A volte basta un aggettivo. Messo a qualificare un sostantivo. Ma in grado di provocare reazioni inattese, evocare fantasmi, rivoluzioni, colpi di stato. Specie nelle stanze del potere, che un tempo tutto controllava, perfino le divise e il repertorio di una banda musicale. Il 3 ottobre 1920 è eletto sindaco di Montepagano Giovanni Pierantozzi, a capo di una lista socialista, che si impone nettamente su quella liberale. Nel censimento del 1921 la popolazione dell’intero comune supera novemila abitanti, divisi fra Rosburgo (3.522), Montepagano (3.031) e Cologna (2.457).

Rosburgo già supera la “metropoli”. Pierantozzi è un imprenditore edile, attento alle esigenze di tutto il territorio. Sistema subito l’inospitale piazza centrale della marina, intitolata a Umberto I, trasformandola in un ridente giardino, cui dà il nome di “Piazza della Libertà”. Ci tiene a quella parola. Chiama Libero anche il figlio, nato nel 1922, detto “Rorò”, giornalista e scrittore, che quarant’anni dopo, sulle colonne del periodico “Rinascita”, segue i lavori del Concilio Vaticano II e pubblica il libro “I cattolici nella storia d’Italia”, uno dei rari spiragli aperti fra Chiesa e marxismo.
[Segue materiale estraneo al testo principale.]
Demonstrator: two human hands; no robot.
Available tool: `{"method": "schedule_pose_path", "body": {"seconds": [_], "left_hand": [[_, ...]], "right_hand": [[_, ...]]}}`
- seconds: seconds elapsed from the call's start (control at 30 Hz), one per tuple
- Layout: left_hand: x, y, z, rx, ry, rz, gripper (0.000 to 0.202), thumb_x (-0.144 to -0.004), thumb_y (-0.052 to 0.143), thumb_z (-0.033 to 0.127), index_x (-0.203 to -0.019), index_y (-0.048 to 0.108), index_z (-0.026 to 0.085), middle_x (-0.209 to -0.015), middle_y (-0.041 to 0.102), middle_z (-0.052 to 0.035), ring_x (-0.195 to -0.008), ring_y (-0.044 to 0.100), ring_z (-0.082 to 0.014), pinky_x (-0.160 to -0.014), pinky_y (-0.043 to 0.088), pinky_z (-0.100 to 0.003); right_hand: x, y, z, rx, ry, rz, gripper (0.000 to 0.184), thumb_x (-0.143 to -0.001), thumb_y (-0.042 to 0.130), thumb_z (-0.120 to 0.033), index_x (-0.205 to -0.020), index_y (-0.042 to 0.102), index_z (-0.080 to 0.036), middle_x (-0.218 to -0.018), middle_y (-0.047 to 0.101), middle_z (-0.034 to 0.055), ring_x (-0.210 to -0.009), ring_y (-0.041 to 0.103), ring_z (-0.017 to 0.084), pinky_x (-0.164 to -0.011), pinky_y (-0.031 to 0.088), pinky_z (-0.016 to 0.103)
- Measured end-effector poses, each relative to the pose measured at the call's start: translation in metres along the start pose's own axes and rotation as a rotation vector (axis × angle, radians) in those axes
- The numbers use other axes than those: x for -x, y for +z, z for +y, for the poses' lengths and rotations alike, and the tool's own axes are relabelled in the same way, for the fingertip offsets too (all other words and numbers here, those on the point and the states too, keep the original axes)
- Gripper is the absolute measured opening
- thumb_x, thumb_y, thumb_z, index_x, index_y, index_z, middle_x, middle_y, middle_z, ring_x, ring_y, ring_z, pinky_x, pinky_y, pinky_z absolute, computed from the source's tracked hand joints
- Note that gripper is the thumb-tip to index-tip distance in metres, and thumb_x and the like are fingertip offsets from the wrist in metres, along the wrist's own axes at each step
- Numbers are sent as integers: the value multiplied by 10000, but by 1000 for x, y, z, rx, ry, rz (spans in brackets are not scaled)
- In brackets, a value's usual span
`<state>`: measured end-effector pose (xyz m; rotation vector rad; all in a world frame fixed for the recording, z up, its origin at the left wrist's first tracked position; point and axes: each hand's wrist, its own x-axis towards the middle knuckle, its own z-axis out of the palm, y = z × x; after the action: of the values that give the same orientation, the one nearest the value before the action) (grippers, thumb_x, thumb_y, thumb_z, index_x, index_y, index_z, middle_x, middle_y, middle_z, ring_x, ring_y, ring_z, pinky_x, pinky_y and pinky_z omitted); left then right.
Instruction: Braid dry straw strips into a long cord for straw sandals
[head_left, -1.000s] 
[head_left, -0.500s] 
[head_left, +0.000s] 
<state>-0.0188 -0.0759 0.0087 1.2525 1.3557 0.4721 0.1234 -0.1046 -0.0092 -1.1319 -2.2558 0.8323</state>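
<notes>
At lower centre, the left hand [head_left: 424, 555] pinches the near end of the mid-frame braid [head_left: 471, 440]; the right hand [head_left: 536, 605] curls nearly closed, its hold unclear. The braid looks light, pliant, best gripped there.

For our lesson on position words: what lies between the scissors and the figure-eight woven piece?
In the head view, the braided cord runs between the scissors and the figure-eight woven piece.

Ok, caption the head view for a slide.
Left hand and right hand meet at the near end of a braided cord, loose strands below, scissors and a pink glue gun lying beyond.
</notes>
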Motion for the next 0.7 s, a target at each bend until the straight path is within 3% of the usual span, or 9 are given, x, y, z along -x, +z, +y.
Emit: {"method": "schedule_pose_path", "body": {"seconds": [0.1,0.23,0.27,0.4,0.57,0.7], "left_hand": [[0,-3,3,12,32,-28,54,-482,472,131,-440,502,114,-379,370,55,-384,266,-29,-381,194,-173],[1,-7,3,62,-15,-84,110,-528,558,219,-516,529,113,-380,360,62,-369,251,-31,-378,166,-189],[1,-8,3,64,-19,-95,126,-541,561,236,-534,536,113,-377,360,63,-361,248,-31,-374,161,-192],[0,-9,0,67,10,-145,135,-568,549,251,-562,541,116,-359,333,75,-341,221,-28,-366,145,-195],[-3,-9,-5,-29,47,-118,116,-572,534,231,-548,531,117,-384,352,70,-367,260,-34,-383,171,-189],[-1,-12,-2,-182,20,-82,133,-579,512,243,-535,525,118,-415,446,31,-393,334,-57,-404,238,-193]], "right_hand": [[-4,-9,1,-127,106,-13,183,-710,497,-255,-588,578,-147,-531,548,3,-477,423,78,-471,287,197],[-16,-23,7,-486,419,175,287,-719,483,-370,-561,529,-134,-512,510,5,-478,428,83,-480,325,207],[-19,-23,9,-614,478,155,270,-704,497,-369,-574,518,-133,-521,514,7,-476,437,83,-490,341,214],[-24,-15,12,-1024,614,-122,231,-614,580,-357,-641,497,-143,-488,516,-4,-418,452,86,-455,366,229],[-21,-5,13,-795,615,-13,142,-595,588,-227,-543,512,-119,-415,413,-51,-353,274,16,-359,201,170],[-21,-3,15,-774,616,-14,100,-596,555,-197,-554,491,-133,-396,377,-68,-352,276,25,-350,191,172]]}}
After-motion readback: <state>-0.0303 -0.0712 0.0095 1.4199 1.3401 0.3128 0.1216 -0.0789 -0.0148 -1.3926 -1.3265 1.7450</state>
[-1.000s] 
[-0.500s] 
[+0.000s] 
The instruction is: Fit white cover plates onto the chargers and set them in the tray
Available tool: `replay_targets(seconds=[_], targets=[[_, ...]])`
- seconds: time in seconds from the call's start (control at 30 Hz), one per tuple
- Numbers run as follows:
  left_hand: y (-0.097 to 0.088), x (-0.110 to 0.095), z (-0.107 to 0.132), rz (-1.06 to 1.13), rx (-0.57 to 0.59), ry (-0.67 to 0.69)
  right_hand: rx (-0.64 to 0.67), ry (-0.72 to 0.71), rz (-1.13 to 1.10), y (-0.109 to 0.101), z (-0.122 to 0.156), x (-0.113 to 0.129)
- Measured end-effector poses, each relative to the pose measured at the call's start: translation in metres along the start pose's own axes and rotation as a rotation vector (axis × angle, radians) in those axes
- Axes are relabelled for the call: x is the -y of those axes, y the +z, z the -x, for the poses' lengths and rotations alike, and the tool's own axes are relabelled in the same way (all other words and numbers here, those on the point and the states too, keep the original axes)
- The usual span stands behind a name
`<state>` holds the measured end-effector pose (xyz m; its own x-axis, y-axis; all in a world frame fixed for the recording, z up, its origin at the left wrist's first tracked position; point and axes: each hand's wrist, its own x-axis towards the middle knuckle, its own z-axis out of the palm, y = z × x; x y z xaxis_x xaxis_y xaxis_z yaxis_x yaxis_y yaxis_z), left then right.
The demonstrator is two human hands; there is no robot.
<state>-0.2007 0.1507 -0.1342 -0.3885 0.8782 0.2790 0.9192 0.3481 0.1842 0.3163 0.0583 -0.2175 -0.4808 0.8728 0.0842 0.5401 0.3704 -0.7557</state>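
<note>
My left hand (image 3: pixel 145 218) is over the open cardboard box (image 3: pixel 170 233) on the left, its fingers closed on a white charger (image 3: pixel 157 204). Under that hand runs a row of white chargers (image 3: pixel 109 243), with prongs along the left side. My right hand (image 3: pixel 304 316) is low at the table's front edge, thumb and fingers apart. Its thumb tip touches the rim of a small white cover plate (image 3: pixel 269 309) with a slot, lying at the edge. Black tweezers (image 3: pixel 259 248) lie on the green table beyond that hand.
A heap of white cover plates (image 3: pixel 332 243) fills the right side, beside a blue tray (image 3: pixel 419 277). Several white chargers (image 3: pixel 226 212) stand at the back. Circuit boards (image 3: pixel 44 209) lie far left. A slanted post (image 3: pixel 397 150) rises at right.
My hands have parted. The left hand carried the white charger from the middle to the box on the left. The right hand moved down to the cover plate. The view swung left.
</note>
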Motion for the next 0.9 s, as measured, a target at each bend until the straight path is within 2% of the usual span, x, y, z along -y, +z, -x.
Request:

Rosburgo cresce a vista d’occhio, mentre Montepagano deperisce. La guerra ha lasciato centosessantasei caduti. I reduci non si accontentano di promesse, vogliono fatti e strepitano. L’economia è in crisi e tronca ogni iniziativa. Dal 1861 è aperto in paese un Monte pecuniario, per migliorare le condizioni di vita degli agricoltori, con la concessione di prestiti in denaro. Il capitale viene dalla vendita di grano dei soppressi Monti frumentari borbonici. Ma i fondi non sono accessibili a tutti, nemmeno al Comune. Gli amministratori devono offrire garanzie personali. Nei magazzini mancano generi di prima necessità. Giovanni Pierantozzi chiede aiuto alla popolazione.
Il 4 novembre 1920 il Consiglio apre “una sottoscrizione per l’emissione di n. 500 obbligazioni di lire 100 ciascuna per un prestito proletario di lire 50.000, rimborsabili per intero e non più tardi del 31 dicembre 1924, all’interesse annuo del 6%, pagabili per semestre anticipato dal 1 gennaio e dal 1 luglio di ogni anno”. Stupisce il termine “proletario”. Anche il mite Giovanni Pascoli lo aveva adoperato in un discorso del 1911, a favore dello sciagurato intervento militare italiano in Libia. Ma alla Giunta Provinciale Amministrativa di Teramo non importa dei poeti. La delibera del Consiglio è rispedita al mittente, con richiesta di chiarimenti, soprattutto per l’aggettivo. Prestito può andare, ma “proletario” proprio no. Pierantozzi replica in una lettera del 25 gennaio 1921, che è di scusa e insieme di accusa. “L’idea di un prestito proletario non è un iniziale atto di sfida alle autorità. Le sue origini bisogna riportarle alla logica delle cose più che alle proletarie… capacità intellettuali dei componenti l’Amministrazione.
Gli umili lavoratori, consci del pericolo che sovrastava, intendevano riaffermare l’incondizionata fiducia verso il Comune e offrire spontaneamente i mezzi finanziari anche con quote individuali minime per provvedere senza esitazione all’approvvigionamento del paese”. Due mesi dopo la Giunta Provinciale si degna di rispondere. La sottoscrizione può approvarsi, a condizione che il prestito da “proletario” diventi “cittadino”. Il Consiglio comunale non accetta e la cosa finisce lì.
Almeno apparentemente. Pochi mesi dopo il Prefetto ordina un’indagine in merito a irregolarità riguardanti contabilità generale, lavori pubblici, applicazione dei tributi. Sembra un pretesto per estromettere i socialisti dalla guida del Comune. Di nuovo il sindaco si arma di penna e carta e, in trentacinque pagine manoscritte, difende l’operato dell’Amministrazione, che “fiera delle sue origini, aveva cercato di infrangere per sempre sistemi e metodi che si vantavano imperituri e leggi che si credevano immutabili”. La situazione precipita. Il Consiglio è sciolto il 7 dicembre 1922. Alla guida del Comune si succedono cinque commissari. Il 22 dicembre 1924 è eletto l’ultimo sindaco di Montepagano, il pittore Raffaello Celommi , che resta in carica lo spazio di un mattino. Il 30 agosto 1925 Vittorio Emanuele III scioglie definitivamente il consesso civico. Firma il decreto sul mare. A bordo della nave “Savoia”.